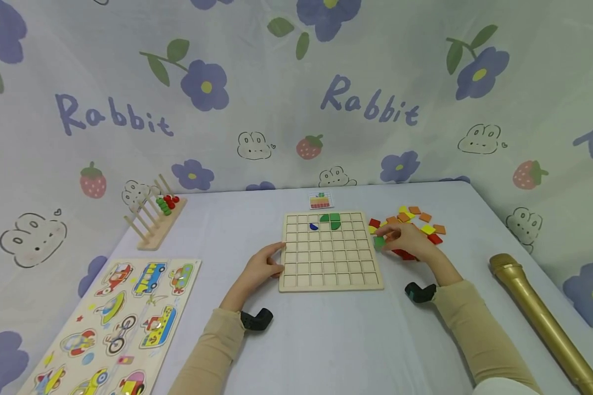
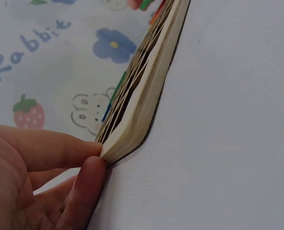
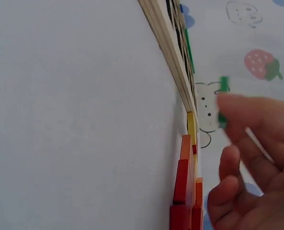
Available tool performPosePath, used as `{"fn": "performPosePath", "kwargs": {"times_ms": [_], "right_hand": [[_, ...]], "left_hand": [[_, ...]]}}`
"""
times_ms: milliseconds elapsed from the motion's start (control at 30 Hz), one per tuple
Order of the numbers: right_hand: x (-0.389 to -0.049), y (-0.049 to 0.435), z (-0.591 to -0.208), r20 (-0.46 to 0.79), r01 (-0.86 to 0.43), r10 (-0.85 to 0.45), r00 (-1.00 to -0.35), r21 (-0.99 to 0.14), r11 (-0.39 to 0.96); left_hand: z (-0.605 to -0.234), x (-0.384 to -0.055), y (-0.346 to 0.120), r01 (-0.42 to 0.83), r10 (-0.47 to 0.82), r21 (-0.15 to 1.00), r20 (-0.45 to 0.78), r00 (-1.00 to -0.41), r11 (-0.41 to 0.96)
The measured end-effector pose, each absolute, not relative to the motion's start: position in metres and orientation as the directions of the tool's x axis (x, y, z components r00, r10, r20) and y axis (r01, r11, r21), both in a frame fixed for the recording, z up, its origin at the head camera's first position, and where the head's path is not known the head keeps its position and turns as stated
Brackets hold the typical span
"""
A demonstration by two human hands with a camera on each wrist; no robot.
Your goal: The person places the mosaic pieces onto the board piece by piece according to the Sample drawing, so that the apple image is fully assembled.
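A wooden grid board [image 1: 331, 277] lies flat, with green pieces [image 1: 335, 218] and a blue piece [image 1: 313, 226] in its upper squares. My left hand [image 1: 262, 263] touches the board's left edge, thumb and fingers spread along it; the left wrist view shows its fingertips [image 2: 95, 151] right at the wood. Beyond the opposite edge, my right hand [image 1: 407, 240] pinches a green tile [image 1: 379, 242] between thumb and fingers. In the right wrist view this green tile [image 3: 223, 120] is partly hidden by the fingertips and held above the table. Red, orange and yellow tiles [image 1: 427, 230] lie scattered beneath and around that hand.
Behind the board lies a small picture card [image 1: 321, 200]. A wooden peg rack with beads [image 1: 160, 225] stands at the back left, a vehicle puzzle board [image 1: 128, 323] in front of it. A gold microphone [image 1: 538, 307] lies along the right side.
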State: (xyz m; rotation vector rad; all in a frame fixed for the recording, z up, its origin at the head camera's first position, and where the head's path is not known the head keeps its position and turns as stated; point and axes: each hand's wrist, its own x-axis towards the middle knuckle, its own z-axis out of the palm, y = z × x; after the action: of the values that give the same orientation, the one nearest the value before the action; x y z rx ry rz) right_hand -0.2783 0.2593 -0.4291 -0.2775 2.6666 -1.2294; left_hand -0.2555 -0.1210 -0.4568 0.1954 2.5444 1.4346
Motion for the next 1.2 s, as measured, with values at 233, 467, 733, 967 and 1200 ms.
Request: {"fn": "performPosePath", "kwargs": {"times_ms": [233,467,733,967,1200], "right_hand": [[-0.286,0.233,-0.419,-0.07,-0.074,-0.225,-0.972,-0.816,0.573],[-0.301,0.19,-0.413,-0.1,-0.015,-0.23,-0.968,-0.892,0.452],[-0.322,0.154,-0.413,-0.042,-0.104,-0.32,-0.946,-0.899,0.425],[-0.339,0.142,-0.417,-0.034,-0.159,-0.337,-0.941,-0.834,0.528],[-0.35,0.138,-0.424,-0.039,-0.226,-0.366,-0.93,-0.724,0.651]], "left_hand": [[-0.458,-0.256,-0.123,0.029,0.238,0.864,-0.106,-0.966,0.503],[-0.457,-0.255,-0.124,0.022,0.239,0.864,-0.115,-0.964,0.504],[-0.458,-0.256,-0.124,0.038,0.251,0.872,-0.099,-0.963,0.489],[-0.459,-0.255,-0.124,0.032,0.247,0.874,-0.103,-0.964,0.486],[-0.46,-0.256,-0.125,0.035,0.244,0.871,-0.099,-0.965,0.491]]}}
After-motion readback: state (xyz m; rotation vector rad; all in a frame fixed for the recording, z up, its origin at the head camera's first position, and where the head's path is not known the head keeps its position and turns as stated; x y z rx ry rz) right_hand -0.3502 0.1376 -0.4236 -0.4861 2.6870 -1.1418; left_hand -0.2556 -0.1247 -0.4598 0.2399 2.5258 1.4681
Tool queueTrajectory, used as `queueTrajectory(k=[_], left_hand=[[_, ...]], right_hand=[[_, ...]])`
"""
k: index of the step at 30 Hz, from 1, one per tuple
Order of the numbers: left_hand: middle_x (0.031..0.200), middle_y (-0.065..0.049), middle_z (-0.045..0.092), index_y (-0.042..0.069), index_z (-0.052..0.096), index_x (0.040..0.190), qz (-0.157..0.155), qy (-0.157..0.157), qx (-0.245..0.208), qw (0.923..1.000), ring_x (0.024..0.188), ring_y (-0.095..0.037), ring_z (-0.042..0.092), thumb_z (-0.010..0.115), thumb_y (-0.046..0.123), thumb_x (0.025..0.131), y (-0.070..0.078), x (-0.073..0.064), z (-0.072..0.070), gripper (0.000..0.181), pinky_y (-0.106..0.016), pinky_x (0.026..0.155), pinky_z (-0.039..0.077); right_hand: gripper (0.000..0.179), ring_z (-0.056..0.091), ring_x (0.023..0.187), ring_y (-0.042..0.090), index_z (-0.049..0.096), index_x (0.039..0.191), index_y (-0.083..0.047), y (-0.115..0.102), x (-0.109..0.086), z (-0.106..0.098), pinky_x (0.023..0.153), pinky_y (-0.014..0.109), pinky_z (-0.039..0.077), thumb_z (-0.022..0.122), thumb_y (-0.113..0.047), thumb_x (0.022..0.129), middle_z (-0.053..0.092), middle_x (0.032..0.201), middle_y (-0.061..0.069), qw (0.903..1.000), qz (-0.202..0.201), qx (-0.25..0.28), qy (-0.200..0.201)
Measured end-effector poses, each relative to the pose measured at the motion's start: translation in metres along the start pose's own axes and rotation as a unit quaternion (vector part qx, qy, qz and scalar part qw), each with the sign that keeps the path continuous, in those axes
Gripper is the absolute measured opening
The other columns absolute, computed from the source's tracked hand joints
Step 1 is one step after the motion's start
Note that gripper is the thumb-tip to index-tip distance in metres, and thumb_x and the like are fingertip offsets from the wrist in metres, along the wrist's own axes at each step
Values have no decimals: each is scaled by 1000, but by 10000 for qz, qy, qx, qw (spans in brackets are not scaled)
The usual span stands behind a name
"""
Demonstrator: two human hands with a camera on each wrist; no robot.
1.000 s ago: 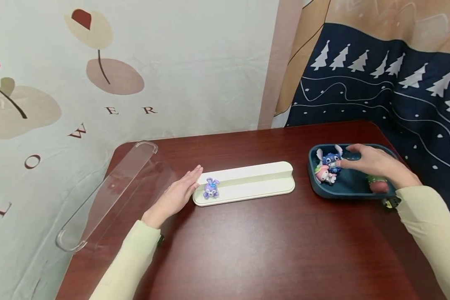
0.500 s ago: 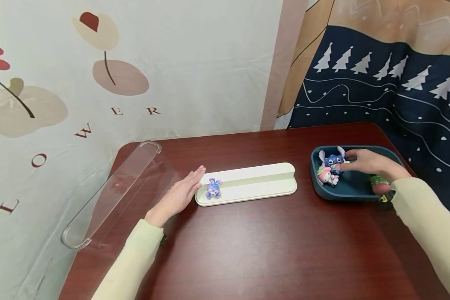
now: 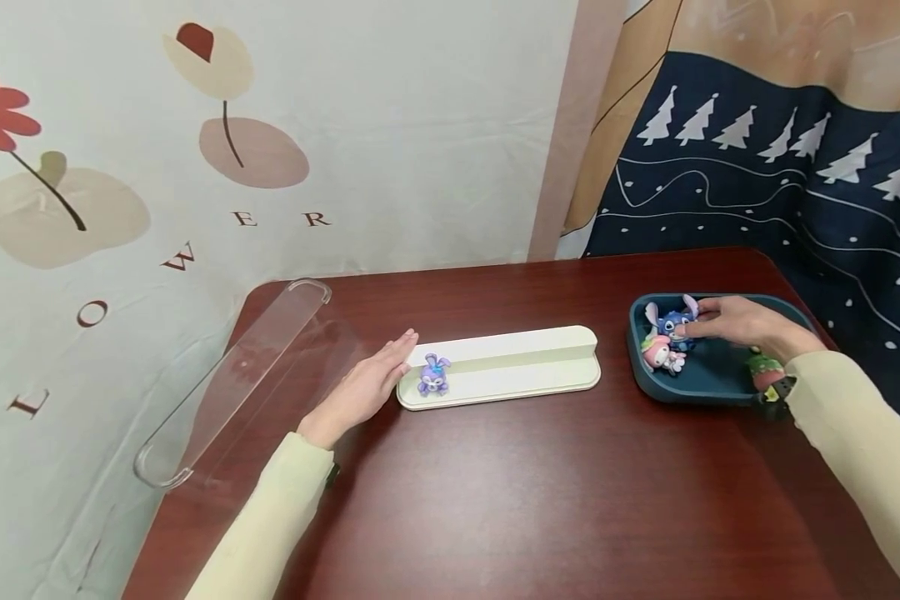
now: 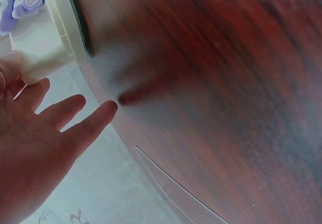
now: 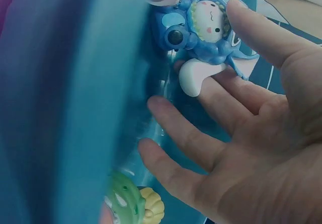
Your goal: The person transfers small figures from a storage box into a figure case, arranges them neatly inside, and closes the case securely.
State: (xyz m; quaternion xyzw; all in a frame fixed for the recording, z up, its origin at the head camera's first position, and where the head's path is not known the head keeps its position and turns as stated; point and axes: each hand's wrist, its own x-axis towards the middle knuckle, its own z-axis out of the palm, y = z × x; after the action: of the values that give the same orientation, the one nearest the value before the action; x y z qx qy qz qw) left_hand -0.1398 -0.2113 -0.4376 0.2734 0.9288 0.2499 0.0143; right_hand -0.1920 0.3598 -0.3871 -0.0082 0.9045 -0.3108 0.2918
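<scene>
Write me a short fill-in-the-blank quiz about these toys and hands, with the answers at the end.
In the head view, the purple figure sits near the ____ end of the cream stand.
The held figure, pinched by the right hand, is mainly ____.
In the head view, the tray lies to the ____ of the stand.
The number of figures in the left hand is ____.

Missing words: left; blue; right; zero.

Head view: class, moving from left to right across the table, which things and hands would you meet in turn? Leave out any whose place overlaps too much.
Clear plastic cover → left hand → purple figurine → bare right part of the cream tray → blue figurine → right hand.
</scene>
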Motion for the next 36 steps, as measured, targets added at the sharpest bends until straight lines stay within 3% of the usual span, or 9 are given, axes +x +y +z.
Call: queueTrajectory(k=[8, 14, 24, 29, 36], left_hand=[[163, -16, 38, -1, 40, 157, 28, 51, -3, 10000, 146, -34, 43, 56, 11, 107, 0, 0, 0, 54, -48, 121, 32], [163, -15, 37, 0, 40, 158, -18, 36, -82, 10000, 146, -34, 42, 56, 11, 108, 0, -1, 0, 54, -48, 121, 31], [163, -16, 37, 0, 39, 157, 10, -2, -83, 10000, 147, -33, 42, 56, 11, 108, 0, -1, 0, 54, -48, 121, 31], [163, -17, 38, -1, 39, 157, 39, 22, -94, 9999, 146, -33, 42, 56, 11, 107, 0, 0, 0, 54, -48, 121, 31], [163, -17, 38, -1, 39, 157, 8, 14, -106, 9999, 146, -34, 42, 56, 10, 107, 0, -1, -1, 54, -48, 121, 31]], right_hand=[[93, 36, 124, 56, 29, 150, 18, 5, -4, 0, 105, 74, 35, 68, -49, 98, 36, 144, 42, 9993, -165, -116, 311], [81, 41, 118, 52, 40, 143, 15, 11, -12, 2, 97, 68, 43, 69, -46, 98, 46, 136, 40, 9971, -281, -226, 676], [95, 43, 121, 58, 30, 150, 16, 15, -31, -2, 100, 71, 43, 66, -55, 98, 38, 141, 46, 9923, -53, -277, 1209], [95, 41, 121, 58, 28, 151, 15, 10, -42, -1, 101, 74, 39, 64, -56, 99, 38, 141, 45, 9888, -70, -161, 1484], [83, 38, 126, 57, 39, 151, 6, -5, -52, 7, 98, 71, 40, 64, -54, 99, 42, 144, 41, 9820, -223, 395, 1831]])
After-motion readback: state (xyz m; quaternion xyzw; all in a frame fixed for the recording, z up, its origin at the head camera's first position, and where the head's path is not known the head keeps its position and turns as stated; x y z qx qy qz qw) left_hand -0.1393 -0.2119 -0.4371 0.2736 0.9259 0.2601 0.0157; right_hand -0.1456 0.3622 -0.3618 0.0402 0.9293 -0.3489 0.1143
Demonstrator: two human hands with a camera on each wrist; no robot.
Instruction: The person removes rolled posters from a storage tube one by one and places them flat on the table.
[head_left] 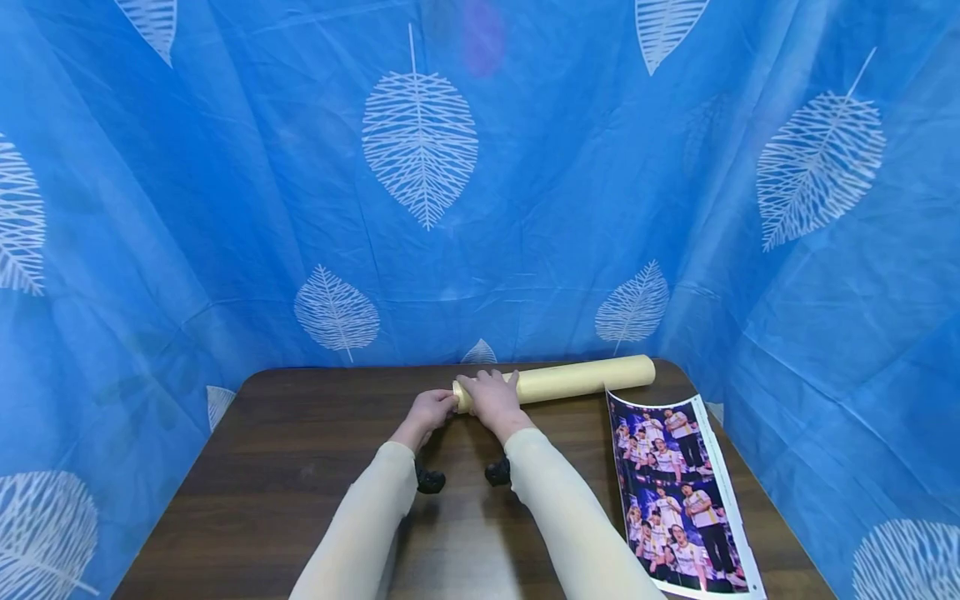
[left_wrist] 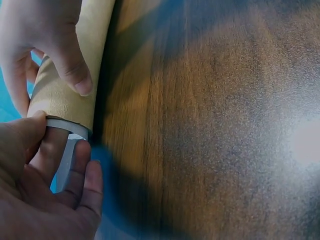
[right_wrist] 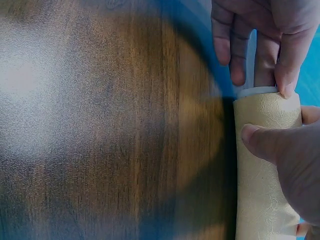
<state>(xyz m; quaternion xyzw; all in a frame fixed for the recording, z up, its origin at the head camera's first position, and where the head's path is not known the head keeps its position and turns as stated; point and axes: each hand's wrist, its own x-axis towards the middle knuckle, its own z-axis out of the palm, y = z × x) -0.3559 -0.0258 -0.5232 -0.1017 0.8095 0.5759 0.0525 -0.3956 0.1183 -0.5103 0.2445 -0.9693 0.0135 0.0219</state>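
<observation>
A long pale yellow tube (head_left: 585,382) with a textured surface lies across the back of the table. At its left end a thin white rim (left_wrist: 60,123) shows. My left hand (head_left: 433,410) pinches this rim, the thumb outside and a finger reaching into the opening. A whitish translucent strip (left_wrist: 64,165) shows between the left fingers, just outside the opening. Close beside it, my right hand (head_left: 491,400) grips the tube from above, its thumb (right_wrist: 252,132) on the near side. The far-side right fingers are mostly hidden behind the tube.
A printed sheet (head_left: 678,492) with two similar group photos lies on the right of the dark wooden table (head_left: 247,492), its upper left corner raised against the tube. A blue curtain with white leaf prints (head_left: 480,283) hangs right behind the table's back edge.
</observation>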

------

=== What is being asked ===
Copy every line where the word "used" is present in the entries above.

=== Solution to the problem ===
Available tool performPosePath, used as `{"fn": "performPosePath", "kwargs": {"times_ms": [_], "right_hand": [[_, ...]], "left_hand": [[_, ...]]}}`
Tool queueTrajectory, used as `queueTrajectory(k=[_], left_hand=[[_, ...]], right_hand=[[_, ...]])`

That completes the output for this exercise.